Part two is entitled Gaza 101: Emergency Rescue – 101 being the Gaza equivalent of 999 – and is the work of journalist Feras Al-Ajrami, embedded with paramedic volunteer teams from the Palestinian Red Crescent Society. This section is less immediate and immersive than the film shot in Israel, since it comprises almost entirely the aftermath of attacks or secondhand reports on them, rather than pitching us into the chaos as it happens. Nevertheless, it is grim, gut-punching viewing, following ambulance drivers as they arrive at sites hit by Israeli airstrikes to treat the injured or, just as often, perform the hideous task of retrieving and organising body parts.

The segment is full of awful scenes, among them men lifting a corpse into a shroud, which they do without difficulty since the body is so small and light. “Burned children,” says the attending paramedic. “Every house we’ve been to today was full of children like these.”

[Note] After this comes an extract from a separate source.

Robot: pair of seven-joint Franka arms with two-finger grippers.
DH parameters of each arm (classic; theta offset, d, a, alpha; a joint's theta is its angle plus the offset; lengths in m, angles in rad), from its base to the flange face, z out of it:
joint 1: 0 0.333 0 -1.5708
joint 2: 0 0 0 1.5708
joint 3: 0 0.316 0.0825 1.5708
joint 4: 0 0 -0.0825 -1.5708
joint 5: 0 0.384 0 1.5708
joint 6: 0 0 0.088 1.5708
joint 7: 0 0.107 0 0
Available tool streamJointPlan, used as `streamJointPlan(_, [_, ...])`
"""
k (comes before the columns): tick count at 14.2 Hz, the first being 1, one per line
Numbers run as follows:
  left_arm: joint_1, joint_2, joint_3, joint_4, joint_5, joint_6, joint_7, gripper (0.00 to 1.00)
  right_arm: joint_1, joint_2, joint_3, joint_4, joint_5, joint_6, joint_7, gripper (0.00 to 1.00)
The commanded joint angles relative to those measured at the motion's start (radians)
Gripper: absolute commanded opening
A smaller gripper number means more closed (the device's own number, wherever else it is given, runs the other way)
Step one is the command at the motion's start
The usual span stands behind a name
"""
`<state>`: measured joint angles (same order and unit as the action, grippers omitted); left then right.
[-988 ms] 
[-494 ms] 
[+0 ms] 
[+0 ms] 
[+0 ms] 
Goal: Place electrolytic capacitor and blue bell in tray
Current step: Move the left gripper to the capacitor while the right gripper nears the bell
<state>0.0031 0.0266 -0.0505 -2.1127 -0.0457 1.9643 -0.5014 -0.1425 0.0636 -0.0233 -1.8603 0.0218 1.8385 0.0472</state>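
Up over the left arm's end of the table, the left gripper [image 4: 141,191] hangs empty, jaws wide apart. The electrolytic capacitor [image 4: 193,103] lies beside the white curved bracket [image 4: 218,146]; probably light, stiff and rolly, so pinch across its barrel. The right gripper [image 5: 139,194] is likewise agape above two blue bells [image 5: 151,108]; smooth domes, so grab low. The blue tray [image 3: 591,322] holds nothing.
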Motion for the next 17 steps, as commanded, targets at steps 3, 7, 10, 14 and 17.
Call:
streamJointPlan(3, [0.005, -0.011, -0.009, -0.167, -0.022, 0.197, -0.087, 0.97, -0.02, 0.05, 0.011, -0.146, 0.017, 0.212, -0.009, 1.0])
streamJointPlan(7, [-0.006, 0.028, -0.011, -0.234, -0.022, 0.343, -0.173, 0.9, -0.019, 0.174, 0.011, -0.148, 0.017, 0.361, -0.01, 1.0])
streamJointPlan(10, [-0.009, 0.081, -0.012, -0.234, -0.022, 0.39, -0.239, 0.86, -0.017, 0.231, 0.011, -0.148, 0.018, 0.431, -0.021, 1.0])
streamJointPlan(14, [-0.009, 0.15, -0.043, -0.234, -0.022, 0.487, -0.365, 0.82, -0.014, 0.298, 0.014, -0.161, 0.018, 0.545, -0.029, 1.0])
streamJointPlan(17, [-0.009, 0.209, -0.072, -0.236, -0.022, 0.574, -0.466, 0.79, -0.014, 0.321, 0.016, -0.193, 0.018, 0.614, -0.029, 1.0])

Between callouts, another paramedic comments on what he and his colleagues have been through: “We’ve seen too many horrors, we are tired. I swear we’ll need help with our mental health for a year.” But these words are being spoken in October, because the filming in Gaza only covers the first few weeks of the Israeli bombardment and ground invasion; a closing caption tells us that the medic, Mohamed, is still at work in Gaza, still waiting for the moment when he can prioritise his own health. This elongated worsening of Mohamed’s ordeal – and that of Gaza’s residents, as the bombs, and the starvation and the sniper attacks and all the rest of it, have continued for months on end – is something we do not see. The sheer extent of the carnage is not there. The casualty figures are given, caveated by the standard BBC insistence on crediting them to “the Hamas-run Gaza Health Ministry”, but the scale of the slaughter is, in a mere half-hour of television, not palpably present on the screen.

The programme’s broadcast comes exactly six months after Israel was attacked, and is much more a commemoration of that event than it is of all the lives lost. The Nova festival film, documenting as it does the worst of the many atrocities committed by Hamas on 7 October, works as a representation of the totality of what Israel suffered. The Red Crescent footage, hard-hitting and courageously filmed as it is, cannot achieve the equivalent goal. Sorry – there just isn’t time.

• The Darkest Days: Israel-Gaza Six Months On aired on BBC Two and is available on BBC iPlayer.